## Problem:
Reproduce each line from the first in the data through the line that contains "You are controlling" exactly; give nothing else.

## Extracted entries:
+--
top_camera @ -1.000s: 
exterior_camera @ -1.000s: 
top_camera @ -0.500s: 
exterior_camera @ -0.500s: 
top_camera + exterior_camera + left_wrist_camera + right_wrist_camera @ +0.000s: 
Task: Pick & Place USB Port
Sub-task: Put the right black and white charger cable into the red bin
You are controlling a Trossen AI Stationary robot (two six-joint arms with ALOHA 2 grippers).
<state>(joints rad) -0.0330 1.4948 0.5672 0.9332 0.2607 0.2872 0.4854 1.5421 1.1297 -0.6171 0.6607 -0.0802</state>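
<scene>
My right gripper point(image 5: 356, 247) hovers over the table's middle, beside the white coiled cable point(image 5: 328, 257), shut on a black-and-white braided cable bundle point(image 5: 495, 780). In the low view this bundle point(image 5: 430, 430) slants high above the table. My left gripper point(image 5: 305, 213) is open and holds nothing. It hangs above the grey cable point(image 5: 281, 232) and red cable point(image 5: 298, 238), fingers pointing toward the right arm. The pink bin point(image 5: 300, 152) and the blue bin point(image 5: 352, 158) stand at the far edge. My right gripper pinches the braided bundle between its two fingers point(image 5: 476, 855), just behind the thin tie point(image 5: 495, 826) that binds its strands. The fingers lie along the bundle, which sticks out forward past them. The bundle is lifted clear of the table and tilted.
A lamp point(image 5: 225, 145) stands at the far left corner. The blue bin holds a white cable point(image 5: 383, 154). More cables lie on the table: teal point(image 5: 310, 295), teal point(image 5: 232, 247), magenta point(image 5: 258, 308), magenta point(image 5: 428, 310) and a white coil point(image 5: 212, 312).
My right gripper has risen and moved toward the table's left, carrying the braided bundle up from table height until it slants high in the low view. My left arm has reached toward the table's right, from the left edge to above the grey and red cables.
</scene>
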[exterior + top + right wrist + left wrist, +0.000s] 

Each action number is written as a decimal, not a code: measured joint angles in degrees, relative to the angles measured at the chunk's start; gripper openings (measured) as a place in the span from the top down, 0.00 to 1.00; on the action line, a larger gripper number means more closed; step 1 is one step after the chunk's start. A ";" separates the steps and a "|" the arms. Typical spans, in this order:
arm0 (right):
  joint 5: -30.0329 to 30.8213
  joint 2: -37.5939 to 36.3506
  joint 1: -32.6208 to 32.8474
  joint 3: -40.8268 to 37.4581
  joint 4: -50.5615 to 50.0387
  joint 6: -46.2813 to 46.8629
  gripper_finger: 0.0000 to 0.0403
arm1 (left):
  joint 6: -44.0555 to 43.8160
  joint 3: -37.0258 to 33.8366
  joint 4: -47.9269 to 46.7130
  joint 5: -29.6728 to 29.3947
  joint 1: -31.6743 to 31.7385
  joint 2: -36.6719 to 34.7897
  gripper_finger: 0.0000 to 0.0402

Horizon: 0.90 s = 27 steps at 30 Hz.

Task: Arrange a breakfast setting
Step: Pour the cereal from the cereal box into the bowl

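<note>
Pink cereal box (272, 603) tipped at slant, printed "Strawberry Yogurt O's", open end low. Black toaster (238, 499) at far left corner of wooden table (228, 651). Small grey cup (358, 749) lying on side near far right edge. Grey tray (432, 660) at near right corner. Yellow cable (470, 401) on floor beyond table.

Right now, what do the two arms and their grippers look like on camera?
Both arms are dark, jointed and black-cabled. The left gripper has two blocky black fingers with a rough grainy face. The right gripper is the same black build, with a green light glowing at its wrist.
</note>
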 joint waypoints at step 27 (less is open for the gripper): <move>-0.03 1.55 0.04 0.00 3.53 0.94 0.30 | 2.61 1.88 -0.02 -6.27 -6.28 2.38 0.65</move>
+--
## Task solution:
top_camera @ -1.000s: 
exterior_camera @ -1.000s: 
top_camera @ -0.500s: 
exterior_camera @ -0.500s: 
top_camera + exterior_camera + left_wrist_camera + right_wrist_camera @ +0.000s: 
Task: Pick & Place USB Port
Sub-task: Put the right black and white charger cable into the red bin
You are controlling a Trossen AI Stationary robot (two six-joint arms with ALOHA 2 grippers).

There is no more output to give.